__The data__:
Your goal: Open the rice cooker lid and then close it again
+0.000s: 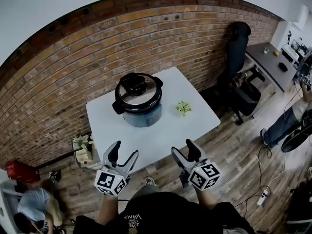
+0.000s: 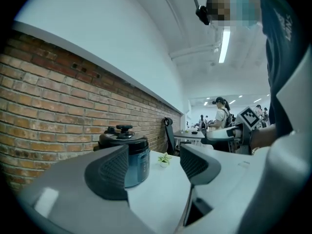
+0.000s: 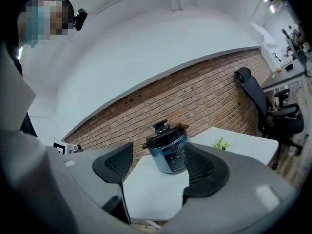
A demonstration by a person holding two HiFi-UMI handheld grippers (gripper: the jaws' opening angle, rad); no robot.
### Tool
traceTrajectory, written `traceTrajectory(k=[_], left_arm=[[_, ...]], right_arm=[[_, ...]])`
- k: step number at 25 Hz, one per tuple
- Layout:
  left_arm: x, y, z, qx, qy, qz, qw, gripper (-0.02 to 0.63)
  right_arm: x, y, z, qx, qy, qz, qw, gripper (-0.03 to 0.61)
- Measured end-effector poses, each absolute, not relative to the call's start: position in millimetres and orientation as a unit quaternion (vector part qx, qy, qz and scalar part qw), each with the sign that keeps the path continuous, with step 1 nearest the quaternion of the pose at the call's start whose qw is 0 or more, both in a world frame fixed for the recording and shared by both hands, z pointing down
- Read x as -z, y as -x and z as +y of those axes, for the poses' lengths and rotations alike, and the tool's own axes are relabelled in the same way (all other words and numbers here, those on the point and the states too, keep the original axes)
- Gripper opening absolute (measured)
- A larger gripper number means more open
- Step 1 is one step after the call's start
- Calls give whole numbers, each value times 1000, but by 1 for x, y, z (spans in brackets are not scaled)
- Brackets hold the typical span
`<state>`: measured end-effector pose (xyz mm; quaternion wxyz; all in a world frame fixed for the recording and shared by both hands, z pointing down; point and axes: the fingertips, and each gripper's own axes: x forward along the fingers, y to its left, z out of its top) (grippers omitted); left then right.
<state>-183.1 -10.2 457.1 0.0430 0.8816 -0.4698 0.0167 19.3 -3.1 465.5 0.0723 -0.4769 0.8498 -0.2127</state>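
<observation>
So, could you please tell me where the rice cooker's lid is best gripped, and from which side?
I'd take the black knob standing proud on top of the lid: it is raised and narrow, so open jaws could probably straddle it. Come level from the near table edge, the side its control panel faces.

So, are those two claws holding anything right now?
Nothing is held: left gripper and right gripper both stand open and empty, short of the closed dark-blue round rice cooker.
</observation>
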Motion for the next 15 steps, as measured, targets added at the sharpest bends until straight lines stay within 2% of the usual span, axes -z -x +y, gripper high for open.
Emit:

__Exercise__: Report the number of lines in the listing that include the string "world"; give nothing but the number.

__Exercise output__: 2